Eighty more bite-sized chapters bring curious readers up to date on the latest doings at 44 Scotland Street and its Edinburgh environs (The Importance of Being Seven, 2012, etc.).
The headline event, painter Angus Lordie’s upcoming wedding to Domenica Macdonald, is threatened on two fronts. First, Domenica wants Angus to give up his place, whose high ceilings make it perfect for his work, and move into 44 Scotland Street, where they can have ample horizontal room if they purchase the adjoining flat, which Domenica’s friend Antonia Collie, who plans to take vows as a lay sister in Italy, wants to sell. Then, more dangerously, that same flat throws Domenica together with her old flame Magnus Campbell, and sparks fly between them. More prosaically, Domenica’s neighbors Matthew and Elspeth Harmony, exhausted by caring for their new triplets, hire Matthew’s ex-girlfriend Pat Macgregor to help at the Something Special Gallery and Anna, a Danish au pair, to help with little Rognvald, Tobermory and Fergus.

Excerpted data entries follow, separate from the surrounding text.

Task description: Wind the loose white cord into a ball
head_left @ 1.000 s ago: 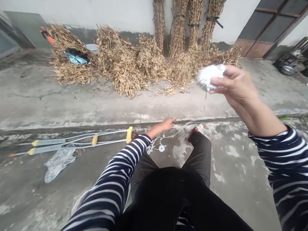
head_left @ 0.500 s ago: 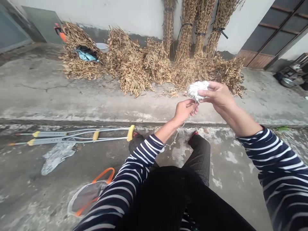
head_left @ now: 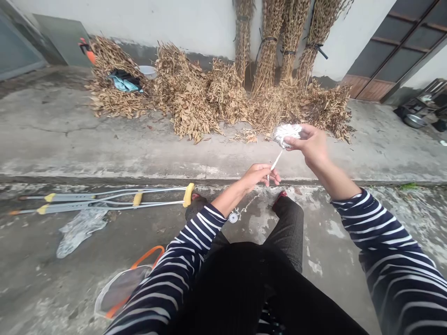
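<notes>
My right hand [head_left: 313, 145] grips a white ball of cord [head_left: 287, 135], fingers behind it and thumb on its near side. A white strand [head_left: 277, 160] runs taut from the ball's underside down to my left hand [head_left: 261, 176], which pinches it between thumb and fingers. The left hand sits lower and to the left of the ball, apart from it. Below my left wrist, a small round silvery thing [head_left: 233, 217] shows near a thin pale line on the ground; I cannot make out what it is.
Crutches [head_left: 115, 197] with yellow pads lie on the ground at left, beside a clear plastic bag [head_left: 82, 230]. A mesh bag with orange handles [head_left: 120, 288] is nearer. Heaps of dried plants [head_left: 195, 97] and tied upright bundles [head_left: 267, 46] line the wall beyond a low step [head_left: 104, 160].
My left hand has moved down and away from the ball, drawing out a length of white cord. The right hand still holds the ball, slightly lower. The silvery round thing has come into view.
</notes>
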### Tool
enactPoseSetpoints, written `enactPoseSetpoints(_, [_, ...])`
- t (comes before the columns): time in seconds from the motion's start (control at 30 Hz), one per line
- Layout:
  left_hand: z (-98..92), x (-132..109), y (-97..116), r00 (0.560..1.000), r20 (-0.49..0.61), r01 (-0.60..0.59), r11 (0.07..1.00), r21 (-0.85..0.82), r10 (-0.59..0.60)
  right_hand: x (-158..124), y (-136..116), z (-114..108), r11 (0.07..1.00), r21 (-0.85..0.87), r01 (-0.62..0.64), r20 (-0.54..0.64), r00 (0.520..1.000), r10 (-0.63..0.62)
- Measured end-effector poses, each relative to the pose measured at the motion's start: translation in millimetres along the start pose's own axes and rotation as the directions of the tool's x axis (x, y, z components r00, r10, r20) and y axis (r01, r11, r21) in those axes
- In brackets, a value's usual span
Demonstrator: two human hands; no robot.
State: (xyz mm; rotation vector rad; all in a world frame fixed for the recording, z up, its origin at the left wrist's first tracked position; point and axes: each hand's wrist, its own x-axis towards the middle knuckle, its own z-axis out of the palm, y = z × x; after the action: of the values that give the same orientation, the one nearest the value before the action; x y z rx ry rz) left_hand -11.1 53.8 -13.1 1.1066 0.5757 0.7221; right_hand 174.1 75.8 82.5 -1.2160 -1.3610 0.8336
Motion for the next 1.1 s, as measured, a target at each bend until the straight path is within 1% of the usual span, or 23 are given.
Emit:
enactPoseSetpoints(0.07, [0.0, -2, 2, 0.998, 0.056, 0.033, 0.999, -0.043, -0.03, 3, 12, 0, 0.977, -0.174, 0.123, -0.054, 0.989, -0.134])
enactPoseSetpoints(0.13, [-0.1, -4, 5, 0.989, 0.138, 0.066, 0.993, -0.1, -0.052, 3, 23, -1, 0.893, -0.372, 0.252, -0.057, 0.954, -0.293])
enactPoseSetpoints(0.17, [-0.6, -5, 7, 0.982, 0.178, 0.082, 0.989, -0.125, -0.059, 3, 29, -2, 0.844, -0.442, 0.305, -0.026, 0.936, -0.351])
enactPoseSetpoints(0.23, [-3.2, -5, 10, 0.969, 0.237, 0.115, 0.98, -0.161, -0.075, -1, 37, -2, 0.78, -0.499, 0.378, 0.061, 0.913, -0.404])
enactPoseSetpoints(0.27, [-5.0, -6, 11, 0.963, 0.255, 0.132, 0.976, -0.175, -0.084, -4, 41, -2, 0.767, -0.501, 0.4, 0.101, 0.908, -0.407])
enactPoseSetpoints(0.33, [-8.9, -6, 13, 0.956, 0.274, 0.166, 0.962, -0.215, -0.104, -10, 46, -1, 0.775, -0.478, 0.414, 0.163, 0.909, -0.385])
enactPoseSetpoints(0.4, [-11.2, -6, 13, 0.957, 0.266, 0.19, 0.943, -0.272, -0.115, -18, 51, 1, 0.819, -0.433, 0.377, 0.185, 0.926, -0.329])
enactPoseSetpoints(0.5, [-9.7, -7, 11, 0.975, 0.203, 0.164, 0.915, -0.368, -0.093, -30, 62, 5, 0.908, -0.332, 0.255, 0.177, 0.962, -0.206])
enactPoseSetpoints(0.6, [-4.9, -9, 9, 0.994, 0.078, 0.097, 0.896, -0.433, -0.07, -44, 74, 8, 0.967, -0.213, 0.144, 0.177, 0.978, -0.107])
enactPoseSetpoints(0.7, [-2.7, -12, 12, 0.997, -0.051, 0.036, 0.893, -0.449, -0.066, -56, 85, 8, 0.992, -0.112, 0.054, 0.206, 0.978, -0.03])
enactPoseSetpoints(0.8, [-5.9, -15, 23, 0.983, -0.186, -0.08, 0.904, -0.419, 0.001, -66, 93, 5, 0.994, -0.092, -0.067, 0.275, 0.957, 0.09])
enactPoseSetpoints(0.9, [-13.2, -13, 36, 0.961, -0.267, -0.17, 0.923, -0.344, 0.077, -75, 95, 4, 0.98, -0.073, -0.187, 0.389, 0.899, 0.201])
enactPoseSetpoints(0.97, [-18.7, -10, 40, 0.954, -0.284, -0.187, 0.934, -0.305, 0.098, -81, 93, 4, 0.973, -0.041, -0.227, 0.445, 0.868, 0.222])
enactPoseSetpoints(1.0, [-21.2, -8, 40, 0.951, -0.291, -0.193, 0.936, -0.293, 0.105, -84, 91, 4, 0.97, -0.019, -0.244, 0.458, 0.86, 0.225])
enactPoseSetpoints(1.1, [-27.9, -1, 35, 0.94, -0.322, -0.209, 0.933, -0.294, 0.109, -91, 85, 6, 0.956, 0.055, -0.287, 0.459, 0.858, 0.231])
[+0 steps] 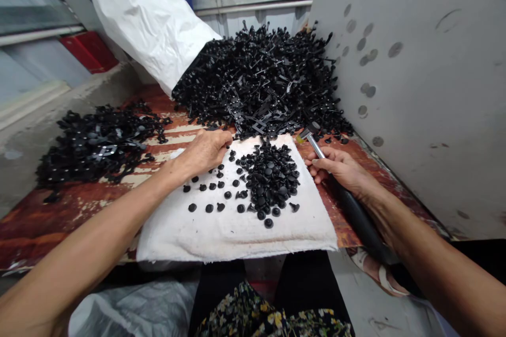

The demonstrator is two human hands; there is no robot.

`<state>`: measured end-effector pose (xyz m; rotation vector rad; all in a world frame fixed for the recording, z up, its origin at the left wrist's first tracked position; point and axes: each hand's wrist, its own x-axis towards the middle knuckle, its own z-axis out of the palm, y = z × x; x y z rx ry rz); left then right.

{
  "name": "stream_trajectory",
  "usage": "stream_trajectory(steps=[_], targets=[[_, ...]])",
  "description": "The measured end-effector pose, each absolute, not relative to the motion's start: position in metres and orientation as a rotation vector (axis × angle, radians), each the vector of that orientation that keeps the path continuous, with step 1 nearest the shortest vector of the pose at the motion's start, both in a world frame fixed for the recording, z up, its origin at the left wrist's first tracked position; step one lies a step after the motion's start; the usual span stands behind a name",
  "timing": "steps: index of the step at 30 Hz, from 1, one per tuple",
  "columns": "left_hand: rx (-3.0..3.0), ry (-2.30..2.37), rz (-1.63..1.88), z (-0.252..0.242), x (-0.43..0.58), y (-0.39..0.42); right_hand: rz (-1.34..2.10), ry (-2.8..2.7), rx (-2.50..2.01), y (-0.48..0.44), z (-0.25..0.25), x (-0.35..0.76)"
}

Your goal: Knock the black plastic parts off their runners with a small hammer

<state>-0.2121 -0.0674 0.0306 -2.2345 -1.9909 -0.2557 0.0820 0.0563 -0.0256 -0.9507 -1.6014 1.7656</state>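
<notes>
My right hand (342,168) is closed around a small mallet (316,145) with a metal shaft, a long black grip and a head with one dark and one yellowish face. The mallet head lies just past the cloth's right edge. My left hand (207,150) is pinched over the cloth's back left edge, close to the large pile; what its fingertips hold, if anything, is too small to make out. On the white cloth (237,234) lies a heap of black round-headed plastic plugs (271,176). Left of the heap, several single plugs (212,186) stand apart on their heads.
A large pile of black plastic strips and clips (269,79) rises at the back, spilling from a white sack (146,16). Another black pile (98,142) lies on the left of the worn reddish board (43,231). A grey panel (419,100) walls off the right side.
</notes>
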Motion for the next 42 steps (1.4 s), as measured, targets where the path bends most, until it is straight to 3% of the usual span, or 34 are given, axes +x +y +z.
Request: stream_trajectory(steps=[7, 14, 22, 28, 35, 39, 42], targets=[[-2.246, -1.95, -0.08, 0.021, -0.211, -0.069, 1.776, -1.62, -0.945, 0.057, -0.025, 0.081], [-2.201, -2.024, -0.448, 0.035, -0.23, -0.074, 1.715, -1.659, -0.937, 0.058, -0.032, 0.083], [-2.389, -2.093, -0.285, 0.019, -0.246, -0.052, 1.709, -1.69, -0.94, 0.059, -0.032, 0.083], [-2.102, -2.51, -1.434, 0.031, -0.256, -0.035, 1.782, -1.622, -0.897, 0.056, -0.026, 0.08], [-1.608, -2.539, -2.049, 0.075, -0.249, -0.068, 1.814, -1.493, -0.886, 0.045, -0.006, 0.084], [-1.433, -2.552, -2.637, 0.085, -0.211, -0.116, 1.855, -1.389, -0.854, 0.023, 0.007, 0.089], [-1.39, -2.577, -2.859, 0.087, -0.181, -0.142, 1.868, -1.524, -0.88, -0.007, 0.02, 0.093]])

Their friend Big Lou’s online date turns out to be an Elvis impersonator. Overbearing Irene Pollock continues to make life miserable for her husband, Stuart, who affronts her by joining a Masonic lodge, and their son Bertie, the 6-year-old prodigy who’s been force-fed yoga, Italian, psychotherapy and saxophone lessons. Bertie’s friend Ranald Braveheart Macpherson persuades Bertie to put himself up for adoption on eBay and, when that falls through, to run away from home to an adoption agency in Glasgow, an adventure that produces perhaps the single most promising development since the series began six volumes ago.
Even more lightweight and inconsequential than previous installments in its abrupt inflation and deflation of domestic dilemmas. Yet, the neighborhood’s legion of fans will devour each chapter and be sorry when they’ve turned the last page.